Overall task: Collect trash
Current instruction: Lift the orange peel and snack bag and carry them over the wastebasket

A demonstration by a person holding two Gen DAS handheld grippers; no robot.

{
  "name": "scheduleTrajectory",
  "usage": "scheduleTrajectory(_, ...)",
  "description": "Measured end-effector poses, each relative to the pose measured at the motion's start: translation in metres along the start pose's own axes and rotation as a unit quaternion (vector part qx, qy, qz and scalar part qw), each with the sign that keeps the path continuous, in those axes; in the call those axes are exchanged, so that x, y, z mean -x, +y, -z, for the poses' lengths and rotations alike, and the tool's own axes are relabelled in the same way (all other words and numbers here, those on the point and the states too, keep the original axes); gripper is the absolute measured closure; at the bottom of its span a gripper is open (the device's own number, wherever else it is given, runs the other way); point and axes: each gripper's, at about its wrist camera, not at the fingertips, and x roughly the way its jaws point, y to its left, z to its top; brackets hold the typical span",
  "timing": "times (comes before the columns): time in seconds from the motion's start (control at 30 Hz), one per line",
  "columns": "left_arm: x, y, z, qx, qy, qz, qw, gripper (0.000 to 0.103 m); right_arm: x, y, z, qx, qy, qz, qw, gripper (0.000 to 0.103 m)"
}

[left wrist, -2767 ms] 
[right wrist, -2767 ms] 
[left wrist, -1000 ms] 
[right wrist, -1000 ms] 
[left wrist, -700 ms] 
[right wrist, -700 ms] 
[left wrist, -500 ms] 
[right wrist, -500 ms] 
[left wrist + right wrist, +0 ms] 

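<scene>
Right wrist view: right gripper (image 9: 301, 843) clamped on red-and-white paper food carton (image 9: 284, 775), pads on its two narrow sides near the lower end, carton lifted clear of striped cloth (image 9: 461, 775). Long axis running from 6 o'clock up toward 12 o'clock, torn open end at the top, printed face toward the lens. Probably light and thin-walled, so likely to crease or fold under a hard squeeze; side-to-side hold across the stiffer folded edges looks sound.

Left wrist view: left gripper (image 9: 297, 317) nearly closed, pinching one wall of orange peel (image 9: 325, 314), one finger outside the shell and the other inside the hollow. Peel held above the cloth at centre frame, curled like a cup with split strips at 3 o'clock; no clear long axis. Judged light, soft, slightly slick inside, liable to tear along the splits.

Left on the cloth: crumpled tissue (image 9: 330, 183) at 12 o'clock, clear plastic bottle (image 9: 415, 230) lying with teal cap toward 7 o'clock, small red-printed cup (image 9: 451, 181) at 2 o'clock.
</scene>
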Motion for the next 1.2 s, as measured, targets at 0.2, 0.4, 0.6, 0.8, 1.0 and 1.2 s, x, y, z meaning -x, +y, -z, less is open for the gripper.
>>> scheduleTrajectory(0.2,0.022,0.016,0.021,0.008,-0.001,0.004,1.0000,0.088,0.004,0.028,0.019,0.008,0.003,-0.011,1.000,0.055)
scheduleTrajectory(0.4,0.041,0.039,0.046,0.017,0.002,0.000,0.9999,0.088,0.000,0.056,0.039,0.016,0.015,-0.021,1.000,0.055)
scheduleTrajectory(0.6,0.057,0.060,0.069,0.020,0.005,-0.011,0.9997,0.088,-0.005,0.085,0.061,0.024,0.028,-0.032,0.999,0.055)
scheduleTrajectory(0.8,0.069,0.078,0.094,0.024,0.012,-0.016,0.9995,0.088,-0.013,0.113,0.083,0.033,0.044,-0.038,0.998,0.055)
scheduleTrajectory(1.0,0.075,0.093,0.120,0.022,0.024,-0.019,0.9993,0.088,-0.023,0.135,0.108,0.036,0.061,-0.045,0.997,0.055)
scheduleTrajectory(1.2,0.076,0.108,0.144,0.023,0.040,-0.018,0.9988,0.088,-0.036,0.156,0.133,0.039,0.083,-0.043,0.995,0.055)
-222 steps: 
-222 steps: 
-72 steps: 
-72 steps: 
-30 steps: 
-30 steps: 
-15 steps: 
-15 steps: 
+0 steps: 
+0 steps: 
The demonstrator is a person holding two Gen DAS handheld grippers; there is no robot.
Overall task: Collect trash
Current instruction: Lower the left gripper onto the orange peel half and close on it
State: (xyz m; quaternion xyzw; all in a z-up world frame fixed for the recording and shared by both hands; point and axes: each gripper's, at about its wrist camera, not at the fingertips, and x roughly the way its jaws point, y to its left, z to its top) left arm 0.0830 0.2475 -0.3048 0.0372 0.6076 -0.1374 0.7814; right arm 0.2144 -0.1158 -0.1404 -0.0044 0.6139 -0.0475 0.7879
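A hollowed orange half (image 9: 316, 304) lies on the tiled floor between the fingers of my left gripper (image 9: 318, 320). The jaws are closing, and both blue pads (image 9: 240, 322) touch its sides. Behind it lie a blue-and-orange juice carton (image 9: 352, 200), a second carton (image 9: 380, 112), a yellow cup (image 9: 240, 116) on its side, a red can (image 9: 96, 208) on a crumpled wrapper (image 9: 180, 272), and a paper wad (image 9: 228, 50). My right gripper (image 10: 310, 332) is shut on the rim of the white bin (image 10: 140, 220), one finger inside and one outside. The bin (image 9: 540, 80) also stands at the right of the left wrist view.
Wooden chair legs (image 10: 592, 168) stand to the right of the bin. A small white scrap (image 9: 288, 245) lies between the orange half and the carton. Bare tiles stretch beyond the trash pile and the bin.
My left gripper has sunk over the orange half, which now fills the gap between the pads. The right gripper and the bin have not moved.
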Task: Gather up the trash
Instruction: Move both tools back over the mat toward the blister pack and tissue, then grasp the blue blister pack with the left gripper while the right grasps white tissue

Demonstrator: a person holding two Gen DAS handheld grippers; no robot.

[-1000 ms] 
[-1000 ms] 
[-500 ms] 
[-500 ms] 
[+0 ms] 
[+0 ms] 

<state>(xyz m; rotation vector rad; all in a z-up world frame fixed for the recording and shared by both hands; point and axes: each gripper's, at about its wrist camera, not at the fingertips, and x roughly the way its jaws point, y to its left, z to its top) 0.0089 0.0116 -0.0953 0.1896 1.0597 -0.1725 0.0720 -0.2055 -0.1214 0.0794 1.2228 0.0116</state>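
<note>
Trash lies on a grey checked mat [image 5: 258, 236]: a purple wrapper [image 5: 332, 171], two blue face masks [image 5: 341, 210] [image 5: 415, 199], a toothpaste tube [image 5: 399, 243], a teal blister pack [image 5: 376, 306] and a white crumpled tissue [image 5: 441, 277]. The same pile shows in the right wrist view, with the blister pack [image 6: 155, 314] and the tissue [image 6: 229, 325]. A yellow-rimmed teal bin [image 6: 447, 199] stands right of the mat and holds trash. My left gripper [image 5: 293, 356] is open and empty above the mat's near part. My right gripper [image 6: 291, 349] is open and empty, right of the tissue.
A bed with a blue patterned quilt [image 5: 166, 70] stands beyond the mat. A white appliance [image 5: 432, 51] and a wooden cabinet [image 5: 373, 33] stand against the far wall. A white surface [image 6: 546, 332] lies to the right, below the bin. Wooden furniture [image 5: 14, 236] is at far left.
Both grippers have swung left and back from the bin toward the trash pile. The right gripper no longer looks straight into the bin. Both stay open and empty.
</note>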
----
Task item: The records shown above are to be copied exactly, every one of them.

Exercise answer:
Overall task: Collect trash
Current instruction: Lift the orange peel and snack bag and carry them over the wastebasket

A demonstration by a person holding two Gen DAS handheld grippers; no robot.

{
  "name": "scheduleTrajectory",
  "usage": "scheduleTrajectory(_, ...)",
  "description": "Measured end-effector poses, each relative to the pose measured at the motion's start: translation in metres along the start pose's own axes and rotation as a unit quaternion (vector part qx, qy, qz and scalar part qw), each with the sign that keeps the path continuous, in those axes; in the call those axes are exchanged, so that x, y, z mean -x, +y, -z, for the poses' lengths and rotations alike, and the tool's own axes are relabelled in the same way (all other words and numbers here, those on the point and the states too, keep the original axes); gripper is the absolute measured closure; at the bottom of its span a gripper is open (the device's own number, wherever else it is given, runs the other way); point and axes: each gripper's, at about its wrist camera, not at the fingertips, and x roughly the way its jaws point, y to its left, z to its top; brackets hold the typical span",
  "timing": "times (comes before the columns): time in seconds from the motion's start (control at 30 Hz), one per line",
  "columns": "left_arm: x, y, z, qx, qy, qz, qw, gripper (0.000 to 0.103 m); right_arm: x, y, z, qx, qy, qz, qw, gripper (0.000 to 0.103 m)"
}

[left wrist, -2767 ms] 
[right wrist, -2767 ms] 
[left wrist, -1000 ms] 
[right wrist, -1000 ms] 
[left wrist, -700 ms] 
[right wrist, -700 ms] 
[left wrist, -500 ms] 
[right wrist, -500 ms] 
[left wrist + right wrist, +0 ms] 

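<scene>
Right wrist view: right gripper (image 9: 301, 843) clamped on red-and-white paper food carton (image 9: 284, 775), pads on its two narrow sides near the lower end, carton lifted clear of striped cloth (image 9: 461, 775). Long axis running from 6 o'clock up toward 12 o'clock, torn open end at the top, printed face toward the lens. Probably light and thin-walled, so likely to crease or fold under a hard squeeze; side-to-side hold across the stiffer folded edges looks sound.

Left wrist view: left gripper (image 9: 297, 317) nearly closed, pinching one wall of orange peel (image 9: 325, 314), one finger outside the shell and the other inside the hollow. Peel held above the cloth at centre frame, curled like a cup with split strips at 3 o'clock; no clear long axis. Judged light, soft, slightly slick inside, liable to tear along the splits.

Left on the cloth: crumpled tissue (image 9: 330, 183) at 12 o'clock, clear plastic bottle (image 9: 415, 230) lying with teal cap toward 7 o'clock, small red-printed cup (image 9: 451, 181) at 2 o'clock.
</scene>
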Motion for the next 1.2 s, as measured, targets at 0.2, 0.4, 0.6, 0.8, 1.0 and 1.2 s, x, y, z meaning -x, +y, -z, less is open for the gripper.
>>> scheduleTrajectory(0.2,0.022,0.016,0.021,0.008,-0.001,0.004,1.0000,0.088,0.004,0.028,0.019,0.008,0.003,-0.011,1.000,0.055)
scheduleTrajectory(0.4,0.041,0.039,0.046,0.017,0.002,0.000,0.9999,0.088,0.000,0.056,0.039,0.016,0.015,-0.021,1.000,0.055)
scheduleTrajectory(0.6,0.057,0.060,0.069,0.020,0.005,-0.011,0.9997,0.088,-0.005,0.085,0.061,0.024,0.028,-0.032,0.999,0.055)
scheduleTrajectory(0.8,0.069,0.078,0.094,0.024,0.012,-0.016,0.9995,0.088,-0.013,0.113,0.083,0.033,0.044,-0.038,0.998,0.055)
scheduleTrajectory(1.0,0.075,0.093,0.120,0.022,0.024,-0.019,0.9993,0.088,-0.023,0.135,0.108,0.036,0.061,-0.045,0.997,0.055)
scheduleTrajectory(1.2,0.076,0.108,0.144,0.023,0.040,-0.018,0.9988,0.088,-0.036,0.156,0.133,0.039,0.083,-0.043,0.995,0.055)
-222 steps: 
-222 steps: 
-72 steps: 
-72 steps: 
-30 steps: 
-30 steps: 
-15 steps: 
-15 steps: 
+0 steps: 
+0 steps: 
The demonstrator is a person holding two Gen DAS handheld grippers; there is no robot.
Overall task: Collect trash
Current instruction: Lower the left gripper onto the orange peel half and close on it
State: (xyz m; quaternion xyzw; all in a z-up world frame fixed for the recording and shared by both hands; point and axes: each gripper's, at about its wrist camera, not at the fingertips, and x roughly the way its jaws point, y to its left, z to its top) left arm 0.0830 0.2475 -0.3048 0.0372 0.6076 -0.1374 0.7814; right arm 0.2144 -0.1158 -0.1404 -0.0044 0.6139 -0.0475 0.7879
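A hollowed orange half (image 9: 316, 304) lies on the tiled floor between the fingers of my left gripper (image 9: 318, 320). The jaws are closing, and both blue pads (image 9: 240, 322) touch its sides. Behind it lie a blue-and-orange juice carton (image 9: 352, 200), a second carton (image 9: 380, 112), a yellow cup (image 9: 240, 116) on its side, a red can (image 9: 96, 208) on a crumpled wrapper (image 9: 180, 272), and a paper wad (image 9: 228, 50). My right gripper (image 10: 310, 332) is shut on the rim of the white bin (image 10: 140, 220), one finger inside and one outside. The bin (image 9: 540, 80) also stands at the right of the left wrist view.
Wooden chair legs (image 10: 592, 168) stand to the right of the bin. A small white scrap (image 9: 288, 245) lies between the orange half and the carton. Bare tiles stretch beyond the trash pile and the bin.
My left gripper has sunk over the orange half, which now fills the gap between the pads. The right gripper and the bin have not moved.
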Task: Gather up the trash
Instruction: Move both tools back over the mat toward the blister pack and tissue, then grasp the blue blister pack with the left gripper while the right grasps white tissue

Demonstrator: a person holding two Gen DAS handheld grippers; no robot.

[-1000 ms] 
[-1000 ms] 
[-500 ms] 
[-500 ms] 
[+0 ms] 
[+0 ms] 

<state>(xyz m; rotation vector rad; all in a z-up world frame fixed for the recording and shared by both hands; point and axes: each gripper's, at about its wrist camera, not at the fingertips, and x roughly the way its jaws point, y to its left, z to its top) 0.0089 0.0116 -0.0953 0.1896 1.0597 -0.1725 0.0720 -0.2055 -0.1214 0.0794 1.2228 0.0116</state>
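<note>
Trash lies on a grey checked mat [image 5: 258, 236]: a purple wrapper [image 5: 332, 171], two blue face masks [image 5: 341, 210] [image 5: 415, 199], a toothpaste tube [image 5: 399, 243], a teal blister pack [image 5: 376, 306] and a white crumpled tissue [image 5: 441, 277]. The same pile shows in the right wrist view, with the blister pack [image 6: 155, 314] and the tissue [image 6: 229, 325]. A yellow-rimmed teal bin [image 6: 447, 199] stands right of the mat and holds trash. My left gripper [image 5: 293, 356] is open and empty above the mat's near part. My right gripper [image 6: 291, 349] is open and empty, right of the tissue.
A bed with a blue patterned quilt [image 5: 166, 70] stands beyond the mat. A white appliance [image 5: 432, 51] and a wooden cabinet [image 5: 373, 33] stand against the far wall. A white surface [image 6: 546, 332] lies to the right, below the bin. Wooden furniture [image 5: 14, 236] is at far left.
Both grippers have swung left and back from the bin toward the trash pile. The right gripper no longer looks straight into the bin. Both stay open and empty.
</note>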

No more output remains.